Problem to work on:
From the data below, return the exact lines starting at the line containing "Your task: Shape" and ending at the line containing "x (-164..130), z", both included, and nothing else.

Data shown:

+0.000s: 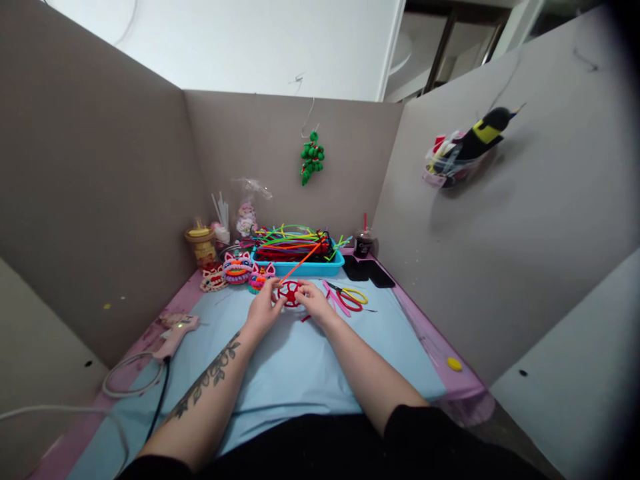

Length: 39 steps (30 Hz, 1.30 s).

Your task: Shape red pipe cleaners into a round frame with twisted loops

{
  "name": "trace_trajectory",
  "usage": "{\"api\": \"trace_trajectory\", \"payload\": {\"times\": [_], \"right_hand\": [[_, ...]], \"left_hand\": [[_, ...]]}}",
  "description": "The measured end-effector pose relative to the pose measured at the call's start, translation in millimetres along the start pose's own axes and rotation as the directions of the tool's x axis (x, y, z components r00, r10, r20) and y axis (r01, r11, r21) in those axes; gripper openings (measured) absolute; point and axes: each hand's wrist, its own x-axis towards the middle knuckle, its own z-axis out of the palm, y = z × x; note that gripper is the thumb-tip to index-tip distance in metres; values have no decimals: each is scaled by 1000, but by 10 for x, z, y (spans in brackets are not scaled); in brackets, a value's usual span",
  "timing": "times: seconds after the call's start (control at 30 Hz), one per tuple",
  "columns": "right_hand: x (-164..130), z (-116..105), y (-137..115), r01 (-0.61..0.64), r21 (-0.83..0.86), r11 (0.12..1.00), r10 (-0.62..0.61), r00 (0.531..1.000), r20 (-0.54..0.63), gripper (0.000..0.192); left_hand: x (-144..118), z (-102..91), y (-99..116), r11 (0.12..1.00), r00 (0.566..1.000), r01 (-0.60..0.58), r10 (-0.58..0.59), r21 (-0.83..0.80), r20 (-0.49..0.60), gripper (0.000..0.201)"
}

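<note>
Hands meet at the middle of the blue mat [300, 373], and between them sits a small red wheel [289, 293] of pipe cleaner, rim and spokes already shaped. Left hand [263, 305] pinches the wheel's left edge, fingers closed narrow on it; right hand [313, 302] grips the right edge the same way, fingertips tight on the rim. An orange stem [303, 262] runs up and away from the wheel toward the blue tray [300, 269], so I judge one long tail is not yet wound in or trimmed. The round frame looks mostly formed; whether the spokes are all fixed is too small to tell.

Just right of the right hand lie scissors [350, 297] with red and yellow handles, untouched. The tray behind holds a heap of coloured stems [293, 241]. Left of it stand finished little figures [238, 268], bright and fuzzy, which suggests several pieces are already done. A pink glue gun [176, 331] rests at the mat's left edge, cord trailing, well apart from both hands. A green ornament [313, 157] hangs on the back wall.
</note>
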Motion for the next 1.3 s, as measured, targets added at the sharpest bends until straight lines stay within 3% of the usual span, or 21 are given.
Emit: {"api": "trace_trajectory", "payload": {"times": [0.07, 0.23, 0.47, 0.8, 1.0, 1.07, 1.2, 1.3], "right_hand": [[0, 19, -1, 11, 4, 1000, -11, 997, -73, 20], [-36, 149, -12, 7, 141, 990, 18, 984, -178, 23], [-100, 285, -45, -30, 316, 948, 81, 986, -147, 26], [-93, 244, -49, -33, 164, 986, 69, 973, -218, 21], [-74, 189, -31, -20, 188, 982, 63, 973, -224, 24], [-55, 147, -24, -33, 211, 977, 84, 968, -236, 24], [-23, 77, -15, -16, 185, 983, 58, 972, -228, 24], [-20, 60, -17, 40, 141, 989, -11, 980, -198, 21]], "left_hand": [[-4, 22, 27, 999, 998, 16, -19, -41, -68, 42], [-60, 125, 105, 966, 994, 101, -106, -238, -7, 47], [-77, 178, 119, 945, 985, 139, -164, -297, -61, 43], [-67, 94, 89, 984, 998, 68, -67, -167, 12, 29], [-34, 126, 60, 902, 974, 225, -221, -368, 53, 55], [-22, 116, 70, 890, 972, 222, -234, -399, 20, 59], [2, 42, 82, 959, 969, 117, -168, -260, -184, 40], [20, 10, 67, 978, 977, 104, -135, -181, -166, 29]]}}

Completed task:
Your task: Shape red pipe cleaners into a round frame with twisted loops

{
  "name": "trace_trajectory",
  "usage": "{\"api\": \"trace_trajectory\", \"payload\": {\"times\": [_], \"right_hand\": [[_, ...]], \"left_hand\": [[_, ...]]}}",
  "description": "The measured end-effector pose relative to the pose measured at the call's start, translation in millimetres along the start pose's own axes and rotation as the directions of the tool's x axis (x, y, z components r00, r10, r20) and y axis (r01, r11, r21) in those axes; gripper openings (measured) absolute; point and axes: each hand's wrist, its own x-axis towards the middle knuckle, its own z-axis out of the palm, y = z × x; note that gripper is the thumb-tip to index-tip distance in metres; values have no decimals: each is scaled by 1000, but by 10 for x, z, y (spans in brackets are not scaled); in brackets, a value's usual span",
  "timing": "times: seconds after the call's start (control at 30 Hz), one per tuple",
  "columns": "right_hand: x (-164..130), z (-116..105), y (-137..115), r01 (-0.61..0.64), r21 (-0.83..0.86), r11 (0.12..1.00), r10 (-0.62..0.61), r00 (0.531..1.000), r20 (-0.54..0.63), gripper (0.000..0.192); left_hand: x (-144..118), z (-102..91), y (-99..116), r11 (0.12..1.00), r00 (0.566..1.000), r01 (-0.60..0.58), r10 (-0.58..0.59), r21 (-0.83..0.80), r20 (-0.49..0.60), gripper (0.000..0.201)"

This answer is finished.